Tephra constraints on rapid climatic events

Little has challenged our understanding of climate change more so than the abruptness with which large-scale shifts in temperature occurred during the last glacial period. Atmospheric temperature jumps occurring within decades over Greenland were closely matched by rapid changes in North Atlantic sea surface temperatures and major re-organisation of the deep ocean circulation. Although these climatic instabilities are well-documented in various proxy records, the causal mechanisms of such short-lived oscillations remain poorly understood, largely due to the dating uncertainties that prevent the integration of different archives. Synchronisation of palaeoclimatic records on a common timescale is inherently problematic, and unravelling the lead/lag responses (hence cause and effect) between the Earth's climate components is currently beyond our reach. TRACE - a 5-year project funded by the European Research Council - exploits the use of microscopic traces of volcanic events to precisely correlate the Greenland ice-cores with North Atlantic marine records. Our results demonstrate that invisible layers of volcanic ash can be traced over much wider geographical regions than previously thought and are used to constrain key time-intervals during the last glacial period. These precise correlations are used to assess the lead/lag responses between the ocean and atmosphere during rapid climatic transitions.

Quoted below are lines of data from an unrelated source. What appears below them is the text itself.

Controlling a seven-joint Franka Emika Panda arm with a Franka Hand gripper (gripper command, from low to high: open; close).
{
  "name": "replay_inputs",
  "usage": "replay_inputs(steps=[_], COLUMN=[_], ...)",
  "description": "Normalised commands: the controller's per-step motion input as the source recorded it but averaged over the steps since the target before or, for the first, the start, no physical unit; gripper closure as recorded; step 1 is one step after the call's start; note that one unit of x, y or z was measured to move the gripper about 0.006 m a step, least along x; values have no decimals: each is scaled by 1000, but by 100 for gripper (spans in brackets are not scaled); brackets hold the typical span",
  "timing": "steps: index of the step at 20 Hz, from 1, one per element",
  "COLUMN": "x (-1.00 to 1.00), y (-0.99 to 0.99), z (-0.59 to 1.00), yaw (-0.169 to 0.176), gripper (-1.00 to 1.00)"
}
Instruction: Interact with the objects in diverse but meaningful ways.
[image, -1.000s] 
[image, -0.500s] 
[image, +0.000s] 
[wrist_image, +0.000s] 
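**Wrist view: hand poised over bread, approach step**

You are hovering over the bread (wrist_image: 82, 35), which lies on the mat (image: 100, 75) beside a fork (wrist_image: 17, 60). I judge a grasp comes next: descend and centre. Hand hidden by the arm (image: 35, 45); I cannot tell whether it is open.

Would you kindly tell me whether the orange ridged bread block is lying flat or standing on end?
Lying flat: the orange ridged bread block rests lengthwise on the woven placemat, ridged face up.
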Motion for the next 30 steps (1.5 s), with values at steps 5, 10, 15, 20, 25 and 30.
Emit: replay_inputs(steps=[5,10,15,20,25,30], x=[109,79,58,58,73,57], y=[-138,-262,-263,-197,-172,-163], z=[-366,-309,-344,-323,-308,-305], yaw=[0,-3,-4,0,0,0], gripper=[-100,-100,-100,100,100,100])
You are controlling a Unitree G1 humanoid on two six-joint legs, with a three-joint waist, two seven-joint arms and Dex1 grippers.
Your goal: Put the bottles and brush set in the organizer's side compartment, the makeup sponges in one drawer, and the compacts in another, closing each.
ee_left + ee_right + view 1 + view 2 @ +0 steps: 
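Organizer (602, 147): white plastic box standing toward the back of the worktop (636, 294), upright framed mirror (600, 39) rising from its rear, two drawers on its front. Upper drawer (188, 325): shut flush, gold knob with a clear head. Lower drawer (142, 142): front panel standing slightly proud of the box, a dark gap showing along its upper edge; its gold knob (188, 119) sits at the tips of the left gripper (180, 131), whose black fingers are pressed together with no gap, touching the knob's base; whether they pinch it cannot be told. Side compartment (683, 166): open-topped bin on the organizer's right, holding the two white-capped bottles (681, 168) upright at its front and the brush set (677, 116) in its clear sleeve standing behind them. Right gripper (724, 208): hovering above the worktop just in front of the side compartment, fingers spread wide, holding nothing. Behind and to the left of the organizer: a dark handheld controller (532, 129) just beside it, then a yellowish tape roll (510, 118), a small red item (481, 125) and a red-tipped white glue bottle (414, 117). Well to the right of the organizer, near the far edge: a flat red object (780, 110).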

In addition, a new catalogue of volcanic events is constructed based on microscopic ash deposits preserved within a range of ice and marine records from the North Atlantic region. Over 270 individual volcanic events have been identified giving new insight into the frequency and history of Icelandic volcanic events. Fifteen microscopic ash deposits originating from remote volcanoes in the Pacific Arc are also identified in Greenland and highlight the potential of using tephrochronology on a hemisphere-wide scale. These findings indicate that far-travelled ash clouds from North Pacific volcanoes have been underestimated in the past.